Fitch Ratings has affirmed Thailand-based PTT Public Company Limited’s (PTT) Long-Term Foreign- and Local-Currency Issuer Default Ratings (IDR) at ‘BBB+’ and ‘A-', respectively. The Outlook is Stable.

The agency has also affirmed PTT’s Short-Term Foreign-Currency IDR at ‘F2’, National Long-Term Rating at ‘AAA(tha)’ with Stable Outlook and National Short-Term Rating at ‘F1+(tha)'. The National Long-Term Rating on its senior unsecured debt has been affirmed at ‘AAA(tha)'.

PTT’s standalone credit profile is assessed at ‘A-', however, its Long-Term Foreign-Currency IDR is constrained at ‘BBB+’ by the Foreign-Currency IDR of the state of Thailand (BBB+/Stable), which directly owns 51% of the oil and gas company.

KEY RATING DRIVERS

National Oil and Gas Company: PTT is dominant in Thailand’s oil and gas industry, and plays a policy role in enhancing national energy security and development. It is the sole operator in gas transmission and distribution, and off-takes and resells nearly all of natural gas consumed in Thailand.

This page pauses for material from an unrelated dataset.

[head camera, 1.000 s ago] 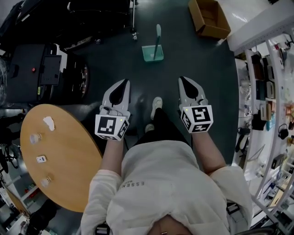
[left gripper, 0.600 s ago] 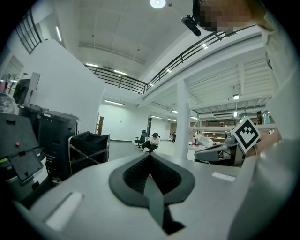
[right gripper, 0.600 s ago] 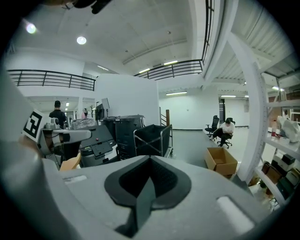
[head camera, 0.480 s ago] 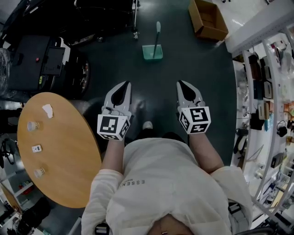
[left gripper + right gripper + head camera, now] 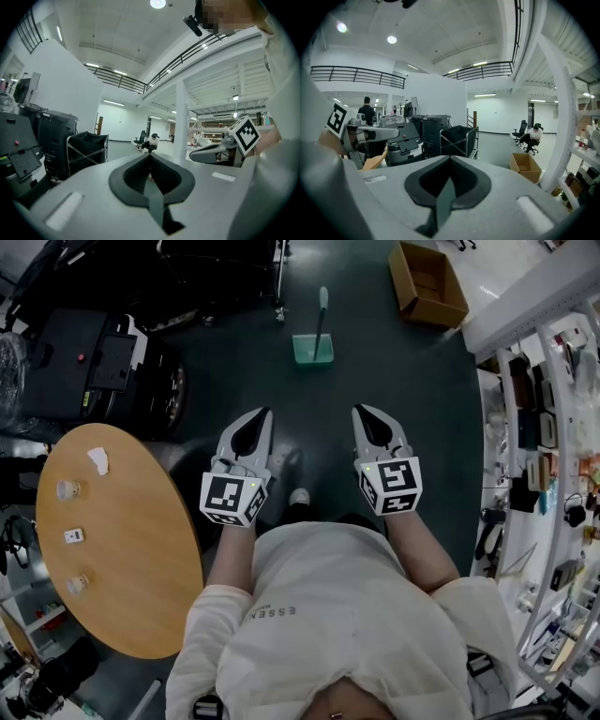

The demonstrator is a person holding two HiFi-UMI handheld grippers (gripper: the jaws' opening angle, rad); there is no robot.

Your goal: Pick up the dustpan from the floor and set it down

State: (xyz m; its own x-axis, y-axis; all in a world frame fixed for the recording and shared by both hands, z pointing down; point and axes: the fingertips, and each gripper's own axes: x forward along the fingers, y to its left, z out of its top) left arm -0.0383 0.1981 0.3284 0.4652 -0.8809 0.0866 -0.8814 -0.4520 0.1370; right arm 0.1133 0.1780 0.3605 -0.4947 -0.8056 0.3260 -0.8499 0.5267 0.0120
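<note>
Left gripper: shut tip to tip, gripping nothing; near, left of centre.
Right gripper: shut tip to tip, likewise empty; near, right of centre, beside the left one but apart from it.
Dustpan: teal, on the dark floor, far ahead, in line with the gap between both grippers and well apart from them; handle raised toward the far side; contents too small to tell.
Cardboard box: far right on the floor, flaps open, only bare brown board visible inside.
Black fabric cart: far left, on a metal frame; interior hidden.
Round wooden table: near left; bears a white crumpled scrap and three small items in a row at its left side.
Shelving: right edge, packed with small goods, too small to tell.
</note>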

Natural gas is a major fuel for the country’s electricity generation. PTT is also one of Thailand’s major exploration and production (E&P) companies, and a leading oil and petrochemical company.

Solid Cash Flow Generation: PTT’s financial profile benefits from relatively stable cash flows from its gas interests. These cash flows are underpinned by stable demand and sales based on long-term supply and sales agreements with take-or-pay conditions on a cost-plus pricing structure. The profitability of the gas mid-stream business has been affected by weaker margins on gas to affiliated petrochemical producers and losses on natural gas for vehicles. The gas business accounted for about 23% of PTT’s EBITDA in 2012 (19% in 9M13, but this is due largely to the temporary outage of one of the gas separation plants). Moreover, of the company’s E&P operations, which contributed about 67% of PTT’s consolidated EBITDA in 2012, 66% was natural gas production, much of which is sold domestically.

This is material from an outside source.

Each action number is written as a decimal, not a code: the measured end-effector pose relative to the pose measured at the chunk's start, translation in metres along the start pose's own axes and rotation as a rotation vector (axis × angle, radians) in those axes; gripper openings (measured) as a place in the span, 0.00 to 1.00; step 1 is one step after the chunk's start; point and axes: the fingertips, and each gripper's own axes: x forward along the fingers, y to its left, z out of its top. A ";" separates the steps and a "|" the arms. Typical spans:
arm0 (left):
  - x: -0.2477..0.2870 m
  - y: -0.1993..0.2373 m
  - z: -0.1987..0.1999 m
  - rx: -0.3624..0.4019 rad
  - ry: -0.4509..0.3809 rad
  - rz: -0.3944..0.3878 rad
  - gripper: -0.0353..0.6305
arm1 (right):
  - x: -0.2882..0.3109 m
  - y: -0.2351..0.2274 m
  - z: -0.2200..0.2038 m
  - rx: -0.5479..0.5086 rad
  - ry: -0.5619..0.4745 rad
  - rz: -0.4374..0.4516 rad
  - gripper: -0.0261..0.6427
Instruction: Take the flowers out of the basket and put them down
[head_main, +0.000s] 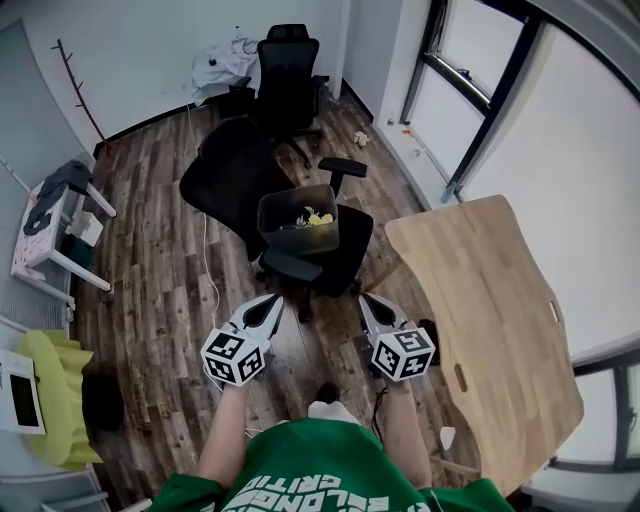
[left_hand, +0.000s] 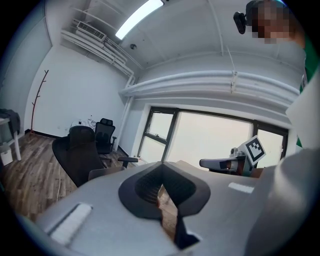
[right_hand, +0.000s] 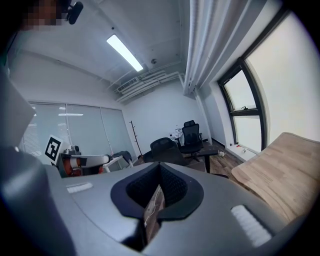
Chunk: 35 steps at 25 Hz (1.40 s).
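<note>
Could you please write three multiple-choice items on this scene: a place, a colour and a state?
1. Where is the dark grey rectangular basket? A. on the floor B. on a windowsill C. on the black office chair's seat
2. What colour are the flowers in it? A. red B. yellow and white C. blue
3. How are the left gripper and right gripper? A. both shut, empty B. both open C. holding flowers
Answers: C, it rests on the seat; B, yellow-white blooms show; A, jaws together, nothing between.

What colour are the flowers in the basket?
Yellow, with some white; the head view shows the flowers best.
</note>
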 end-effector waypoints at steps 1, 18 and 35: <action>0.008 0.002 0.001 0.000 0.001 0.002 0.08 | 0.005 -0.006 0.001 -0.003 0.005 0.005 0.04; 0.116 0.080 0.008 -0.025 0.024 0.029 0.08 | 0.098 -0.088 0.026 0.004 0.038 -0.003 0.05; 0.262 0.276 0.075 -0.040 0.089 -0.124 0.08 | 0.341 -0.120 0.096 -0.005 0.086 -0.084 0.05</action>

Capex to Remain High: Fitch expects PTT’s and its subsidiaries’ capex to increase in 2014 as the company is investing in the E&P and gas businesses to ensure energy security for the country, particularly natural gas for electricity generation. PTT and its subsidiaries plan to spend about USD28bn for 2014-2018, with a large allocation of capex for E&P to increase production and reserve life. As a result, Fitch expects PTT’s financial leverage (measured by FFO-adjusted net leverage) to increase in 2014, though it is likely to remain below 2.0x. Larger-than-expected debt-funded M&A, however, remains a risk for its standalone credit profile.

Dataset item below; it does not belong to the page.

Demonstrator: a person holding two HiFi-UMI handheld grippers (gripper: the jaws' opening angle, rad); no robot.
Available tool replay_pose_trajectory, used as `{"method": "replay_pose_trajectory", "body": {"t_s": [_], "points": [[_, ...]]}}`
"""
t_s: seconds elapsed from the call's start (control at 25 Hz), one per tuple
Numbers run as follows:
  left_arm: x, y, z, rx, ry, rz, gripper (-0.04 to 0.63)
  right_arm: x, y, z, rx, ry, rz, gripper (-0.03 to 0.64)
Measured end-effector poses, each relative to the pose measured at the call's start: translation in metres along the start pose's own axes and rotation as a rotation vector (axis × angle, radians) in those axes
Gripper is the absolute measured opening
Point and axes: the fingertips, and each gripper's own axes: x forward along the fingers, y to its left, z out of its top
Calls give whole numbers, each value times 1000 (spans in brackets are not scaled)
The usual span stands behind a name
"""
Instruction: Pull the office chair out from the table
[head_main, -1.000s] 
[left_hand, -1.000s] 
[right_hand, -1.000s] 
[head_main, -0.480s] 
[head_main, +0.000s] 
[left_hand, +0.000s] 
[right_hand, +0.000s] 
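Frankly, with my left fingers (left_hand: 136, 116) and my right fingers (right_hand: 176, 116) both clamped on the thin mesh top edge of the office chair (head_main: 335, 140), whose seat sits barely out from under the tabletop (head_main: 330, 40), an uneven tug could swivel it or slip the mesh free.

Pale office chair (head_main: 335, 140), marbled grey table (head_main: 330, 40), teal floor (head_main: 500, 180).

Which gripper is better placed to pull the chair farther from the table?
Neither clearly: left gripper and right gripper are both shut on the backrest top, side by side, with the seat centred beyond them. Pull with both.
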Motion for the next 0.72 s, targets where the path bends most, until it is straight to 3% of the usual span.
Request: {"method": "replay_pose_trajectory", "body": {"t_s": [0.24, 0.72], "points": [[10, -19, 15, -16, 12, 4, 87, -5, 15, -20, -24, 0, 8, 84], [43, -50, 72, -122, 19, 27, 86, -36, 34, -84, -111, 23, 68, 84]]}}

Mid-sized Integrated Operator: PTT’s standalone credit profile reflects its integrated business model. Its upstream operations - scale, economics and financial metrics - are comparable with high ‘BBB’ category peers rated by Fitch. PTT’s proved reserve life has, however, fallen to seven years at end-2013 (2010: 10 years), due to less than 100% reserve replacement in the last three years. Fitch expects some of the recent investments to add to PTT’s proven reserve base, improving its reserve profile over time. The company has also pared its previously very aggressive 2020 production growth target of 600,000 barrels of oil equivalent per day. We expect PTT to focus on small to mid-sized investments that are producing or close to production.

RATING SENSITIVITIES

Positive: Future developments that may, individually or collectively, lead to positive rating action include:

- an upgrade of Thailand’s ratings

Negative: Future developments that may, individually or collectively, lead to negative rating action include:

- adverse changes to regulations and to gas sales contracts and pipeline tariffs

- large debt-funded investments and/or weaker-than-expected operating cash flow resulting in a sustained deterioration in FFO-adjusted net leverage to over 2.25x (end-2012: 1.5x)

- failure to address falling reserve life

- EBITDA from gas mid-stream business below 20% of the total EBITDA on a sustained basis

- downgrade of Thailand’s ratings

Should PTT’s standalone rating be lowered below that of the sovereign, Fitch would provide a one-notch uplift to its standalone rating on account of the linkages with the state under Fitch’s parent-subsidiary linkage methodology.